EXERCISE -> For the records below, print the lines from the line with "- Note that" through the line with "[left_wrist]" exactly as written; include both end lines and exclude the rest.

INFORMATION ->
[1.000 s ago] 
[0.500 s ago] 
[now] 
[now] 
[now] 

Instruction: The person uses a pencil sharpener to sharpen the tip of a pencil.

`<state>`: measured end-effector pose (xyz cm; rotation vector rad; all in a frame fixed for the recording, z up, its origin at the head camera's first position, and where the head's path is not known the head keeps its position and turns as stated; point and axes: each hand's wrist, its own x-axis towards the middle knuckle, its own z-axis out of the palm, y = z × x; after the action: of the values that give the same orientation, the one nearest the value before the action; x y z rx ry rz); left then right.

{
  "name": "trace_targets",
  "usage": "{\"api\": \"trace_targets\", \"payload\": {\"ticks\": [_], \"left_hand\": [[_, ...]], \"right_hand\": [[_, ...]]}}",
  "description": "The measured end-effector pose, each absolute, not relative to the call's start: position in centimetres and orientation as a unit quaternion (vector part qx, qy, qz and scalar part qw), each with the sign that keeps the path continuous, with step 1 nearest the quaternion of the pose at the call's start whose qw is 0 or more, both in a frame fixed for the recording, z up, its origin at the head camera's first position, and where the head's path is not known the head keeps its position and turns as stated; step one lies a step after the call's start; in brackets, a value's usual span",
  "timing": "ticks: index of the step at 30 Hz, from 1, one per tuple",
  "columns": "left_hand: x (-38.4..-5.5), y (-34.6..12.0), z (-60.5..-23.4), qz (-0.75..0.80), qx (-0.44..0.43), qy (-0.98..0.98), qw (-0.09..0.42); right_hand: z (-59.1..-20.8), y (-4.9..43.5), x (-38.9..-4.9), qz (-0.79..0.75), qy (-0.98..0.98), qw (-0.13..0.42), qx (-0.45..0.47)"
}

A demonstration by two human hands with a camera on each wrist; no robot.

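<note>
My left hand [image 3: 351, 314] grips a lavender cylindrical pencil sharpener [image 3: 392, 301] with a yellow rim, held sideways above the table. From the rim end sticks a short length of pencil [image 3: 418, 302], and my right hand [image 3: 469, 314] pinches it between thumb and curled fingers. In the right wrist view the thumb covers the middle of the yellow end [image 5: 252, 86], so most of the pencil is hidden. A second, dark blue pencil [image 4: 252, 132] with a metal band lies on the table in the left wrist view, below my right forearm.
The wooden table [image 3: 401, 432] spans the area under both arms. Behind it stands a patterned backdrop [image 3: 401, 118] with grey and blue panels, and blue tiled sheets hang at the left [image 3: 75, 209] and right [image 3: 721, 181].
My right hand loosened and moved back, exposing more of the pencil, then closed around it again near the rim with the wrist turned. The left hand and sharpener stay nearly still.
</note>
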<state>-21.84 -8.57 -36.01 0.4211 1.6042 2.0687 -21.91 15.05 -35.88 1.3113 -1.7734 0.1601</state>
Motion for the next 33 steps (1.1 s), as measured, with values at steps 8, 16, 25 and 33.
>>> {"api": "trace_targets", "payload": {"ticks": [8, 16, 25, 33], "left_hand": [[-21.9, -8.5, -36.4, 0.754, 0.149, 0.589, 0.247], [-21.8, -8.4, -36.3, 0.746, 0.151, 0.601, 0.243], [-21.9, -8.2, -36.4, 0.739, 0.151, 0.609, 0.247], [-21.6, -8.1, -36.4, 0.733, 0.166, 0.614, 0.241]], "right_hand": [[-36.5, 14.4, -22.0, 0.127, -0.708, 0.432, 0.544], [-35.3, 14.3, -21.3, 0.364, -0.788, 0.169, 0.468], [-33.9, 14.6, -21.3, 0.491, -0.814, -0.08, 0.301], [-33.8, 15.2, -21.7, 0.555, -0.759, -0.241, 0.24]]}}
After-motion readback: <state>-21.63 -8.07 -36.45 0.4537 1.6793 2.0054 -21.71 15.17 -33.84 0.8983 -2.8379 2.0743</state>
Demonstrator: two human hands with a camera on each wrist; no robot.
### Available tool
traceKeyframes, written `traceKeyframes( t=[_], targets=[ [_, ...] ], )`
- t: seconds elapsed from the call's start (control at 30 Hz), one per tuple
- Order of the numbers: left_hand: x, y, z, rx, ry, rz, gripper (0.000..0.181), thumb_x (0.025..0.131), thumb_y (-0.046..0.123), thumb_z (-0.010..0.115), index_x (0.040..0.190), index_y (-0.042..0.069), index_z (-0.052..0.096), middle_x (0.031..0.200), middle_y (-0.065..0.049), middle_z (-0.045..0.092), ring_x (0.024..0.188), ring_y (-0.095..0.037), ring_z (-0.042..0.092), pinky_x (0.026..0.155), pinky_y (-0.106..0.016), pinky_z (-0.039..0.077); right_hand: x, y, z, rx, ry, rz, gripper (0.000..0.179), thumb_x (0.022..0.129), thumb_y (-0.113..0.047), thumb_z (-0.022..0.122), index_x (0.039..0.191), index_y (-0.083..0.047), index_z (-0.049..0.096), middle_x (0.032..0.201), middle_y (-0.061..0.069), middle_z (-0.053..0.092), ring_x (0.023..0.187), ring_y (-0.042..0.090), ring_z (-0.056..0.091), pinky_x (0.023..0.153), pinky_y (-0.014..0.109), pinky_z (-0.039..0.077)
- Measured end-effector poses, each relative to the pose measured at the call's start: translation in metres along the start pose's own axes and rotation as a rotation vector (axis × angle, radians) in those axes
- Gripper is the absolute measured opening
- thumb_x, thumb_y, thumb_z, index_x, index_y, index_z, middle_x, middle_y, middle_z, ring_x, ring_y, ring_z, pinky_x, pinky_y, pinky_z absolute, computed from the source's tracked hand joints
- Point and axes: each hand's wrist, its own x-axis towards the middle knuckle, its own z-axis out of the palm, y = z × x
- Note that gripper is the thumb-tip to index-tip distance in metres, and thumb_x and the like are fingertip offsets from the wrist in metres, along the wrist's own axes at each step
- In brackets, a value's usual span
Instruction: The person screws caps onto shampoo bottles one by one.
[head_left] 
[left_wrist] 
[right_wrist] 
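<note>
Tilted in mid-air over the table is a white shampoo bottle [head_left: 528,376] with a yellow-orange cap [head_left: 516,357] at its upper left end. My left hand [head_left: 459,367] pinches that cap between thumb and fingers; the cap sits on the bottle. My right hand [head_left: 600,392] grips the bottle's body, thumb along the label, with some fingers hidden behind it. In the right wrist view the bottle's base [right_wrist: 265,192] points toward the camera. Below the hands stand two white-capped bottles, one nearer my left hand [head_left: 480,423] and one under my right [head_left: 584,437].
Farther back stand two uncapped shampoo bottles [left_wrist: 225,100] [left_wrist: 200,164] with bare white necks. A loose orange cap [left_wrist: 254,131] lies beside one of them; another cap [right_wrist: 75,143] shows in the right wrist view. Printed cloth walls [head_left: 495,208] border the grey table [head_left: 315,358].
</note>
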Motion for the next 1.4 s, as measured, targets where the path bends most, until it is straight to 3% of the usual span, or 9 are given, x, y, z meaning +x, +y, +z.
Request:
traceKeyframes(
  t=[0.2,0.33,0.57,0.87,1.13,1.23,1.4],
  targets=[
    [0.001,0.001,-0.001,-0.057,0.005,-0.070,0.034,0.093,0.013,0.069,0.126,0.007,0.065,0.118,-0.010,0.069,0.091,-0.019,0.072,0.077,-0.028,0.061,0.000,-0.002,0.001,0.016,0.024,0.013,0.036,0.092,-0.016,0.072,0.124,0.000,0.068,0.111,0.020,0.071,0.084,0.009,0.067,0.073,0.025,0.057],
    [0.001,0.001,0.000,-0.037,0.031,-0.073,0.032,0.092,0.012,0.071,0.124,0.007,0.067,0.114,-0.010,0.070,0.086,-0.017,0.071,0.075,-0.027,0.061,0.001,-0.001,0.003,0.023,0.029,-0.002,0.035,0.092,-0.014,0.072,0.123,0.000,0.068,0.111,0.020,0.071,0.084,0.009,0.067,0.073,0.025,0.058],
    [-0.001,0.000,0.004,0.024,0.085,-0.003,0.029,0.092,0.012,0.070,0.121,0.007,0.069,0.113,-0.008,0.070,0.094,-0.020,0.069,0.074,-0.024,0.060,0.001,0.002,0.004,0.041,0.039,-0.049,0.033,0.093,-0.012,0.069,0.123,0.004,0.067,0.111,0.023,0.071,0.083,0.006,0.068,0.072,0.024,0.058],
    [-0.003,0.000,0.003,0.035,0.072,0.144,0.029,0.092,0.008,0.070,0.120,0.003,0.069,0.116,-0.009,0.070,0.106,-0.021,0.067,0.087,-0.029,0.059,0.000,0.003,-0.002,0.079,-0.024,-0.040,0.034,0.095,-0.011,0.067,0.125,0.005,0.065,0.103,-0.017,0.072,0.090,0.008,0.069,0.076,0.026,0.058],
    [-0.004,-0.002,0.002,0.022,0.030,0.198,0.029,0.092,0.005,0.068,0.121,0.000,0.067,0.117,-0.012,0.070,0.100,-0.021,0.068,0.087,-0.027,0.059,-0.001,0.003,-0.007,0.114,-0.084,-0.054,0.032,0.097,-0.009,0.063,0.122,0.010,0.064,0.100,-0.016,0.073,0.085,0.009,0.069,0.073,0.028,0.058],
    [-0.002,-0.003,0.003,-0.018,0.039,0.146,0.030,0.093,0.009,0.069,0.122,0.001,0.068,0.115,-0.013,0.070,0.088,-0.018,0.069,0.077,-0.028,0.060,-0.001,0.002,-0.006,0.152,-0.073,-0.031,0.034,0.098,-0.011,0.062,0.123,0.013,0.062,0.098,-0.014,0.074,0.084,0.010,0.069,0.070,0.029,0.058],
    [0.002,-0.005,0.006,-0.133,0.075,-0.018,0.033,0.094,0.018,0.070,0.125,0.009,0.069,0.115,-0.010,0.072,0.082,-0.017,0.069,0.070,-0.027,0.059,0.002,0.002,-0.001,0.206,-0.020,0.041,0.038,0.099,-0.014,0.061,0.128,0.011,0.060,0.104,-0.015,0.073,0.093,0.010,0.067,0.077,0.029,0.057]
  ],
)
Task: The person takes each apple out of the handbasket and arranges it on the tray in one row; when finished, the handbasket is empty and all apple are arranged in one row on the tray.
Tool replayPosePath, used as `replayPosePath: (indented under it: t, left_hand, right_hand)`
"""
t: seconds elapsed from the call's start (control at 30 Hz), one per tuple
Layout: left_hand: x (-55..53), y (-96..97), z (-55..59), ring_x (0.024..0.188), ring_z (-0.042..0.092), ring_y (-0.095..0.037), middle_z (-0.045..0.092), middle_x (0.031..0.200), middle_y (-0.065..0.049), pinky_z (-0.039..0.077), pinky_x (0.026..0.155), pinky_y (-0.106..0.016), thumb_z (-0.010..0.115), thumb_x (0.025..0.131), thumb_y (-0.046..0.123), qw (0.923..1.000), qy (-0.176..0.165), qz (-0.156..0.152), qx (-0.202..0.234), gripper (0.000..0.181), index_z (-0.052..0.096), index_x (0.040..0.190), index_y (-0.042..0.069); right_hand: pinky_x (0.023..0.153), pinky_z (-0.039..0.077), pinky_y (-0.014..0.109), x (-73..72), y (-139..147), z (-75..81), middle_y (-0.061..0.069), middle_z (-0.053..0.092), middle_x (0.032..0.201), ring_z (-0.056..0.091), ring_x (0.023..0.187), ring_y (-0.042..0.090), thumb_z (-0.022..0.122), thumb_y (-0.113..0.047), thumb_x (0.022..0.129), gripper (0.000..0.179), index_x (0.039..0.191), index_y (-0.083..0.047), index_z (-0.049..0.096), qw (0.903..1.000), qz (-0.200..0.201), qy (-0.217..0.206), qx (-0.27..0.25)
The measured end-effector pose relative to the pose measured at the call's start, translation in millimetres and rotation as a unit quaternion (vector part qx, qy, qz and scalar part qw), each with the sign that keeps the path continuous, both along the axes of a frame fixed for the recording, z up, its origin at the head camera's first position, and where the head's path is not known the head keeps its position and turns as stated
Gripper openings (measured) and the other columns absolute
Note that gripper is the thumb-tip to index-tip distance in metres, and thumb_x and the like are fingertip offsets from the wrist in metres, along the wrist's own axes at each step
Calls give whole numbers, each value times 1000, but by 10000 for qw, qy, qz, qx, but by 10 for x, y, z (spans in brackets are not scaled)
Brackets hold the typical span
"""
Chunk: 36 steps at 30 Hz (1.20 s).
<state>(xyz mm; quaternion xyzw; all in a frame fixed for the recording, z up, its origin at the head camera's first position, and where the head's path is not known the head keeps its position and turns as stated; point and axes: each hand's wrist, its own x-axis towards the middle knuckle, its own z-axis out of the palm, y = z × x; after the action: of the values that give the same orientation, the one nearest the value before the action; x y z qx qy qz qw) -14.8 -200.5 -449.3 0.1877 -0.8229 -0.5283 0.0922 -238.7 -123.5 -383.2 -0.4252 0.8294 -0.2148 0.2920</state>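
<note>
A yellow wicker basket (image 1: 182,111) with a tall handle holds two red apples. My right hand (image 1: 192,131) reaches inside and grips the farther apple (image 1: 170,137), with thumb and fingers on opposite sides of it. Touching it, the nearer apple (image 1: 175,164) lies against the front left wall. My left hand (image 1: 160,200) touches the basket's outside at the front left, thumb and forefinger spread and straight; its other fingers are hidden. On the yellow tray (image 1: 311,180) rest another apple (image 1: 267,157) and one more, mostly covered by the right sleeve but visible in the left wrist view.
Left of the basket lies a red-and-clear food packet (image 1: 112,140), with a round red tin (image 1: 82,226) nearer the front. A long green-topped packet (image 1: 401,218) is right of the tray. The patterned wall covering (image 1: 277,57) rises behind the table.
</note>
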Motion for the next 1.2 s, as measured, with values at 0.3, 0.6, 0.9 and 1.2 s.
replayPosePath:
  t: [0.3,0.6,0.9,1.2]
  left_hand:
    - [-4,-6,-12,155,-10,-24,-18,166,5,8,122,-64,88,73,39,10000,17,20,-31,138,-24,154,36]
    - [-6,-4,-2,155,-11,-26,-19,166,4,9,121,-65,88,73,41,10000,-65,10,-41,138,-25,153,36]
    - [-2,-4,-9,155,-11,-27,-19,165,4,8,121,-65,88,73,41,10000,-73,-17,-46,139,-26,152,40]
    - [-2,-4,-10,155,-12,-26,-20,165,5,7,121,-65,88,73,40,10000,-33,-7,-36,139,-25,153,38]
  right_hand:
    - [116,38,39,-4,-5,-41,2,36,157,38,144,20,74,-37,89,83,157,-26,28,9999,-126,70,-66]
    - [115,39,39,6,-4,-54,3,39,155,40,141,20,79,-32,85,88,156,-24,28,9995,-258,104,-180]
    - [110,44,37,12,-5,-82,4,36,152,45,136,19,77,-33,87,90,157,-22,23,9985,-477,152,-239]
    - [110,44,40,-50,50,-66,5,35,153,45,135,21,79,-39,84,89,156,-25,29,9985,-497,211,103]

RESULT ->
- Note that gripper is the thumb-tip to index-tip distance in metres, and thumb_x and the like are fingertip offsets from the wrist in metres, along the wrist's own axes at each step
- In brackets, a value's usual span
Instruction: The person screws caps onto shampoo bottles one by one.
[head_left] 
[left_wrist] 

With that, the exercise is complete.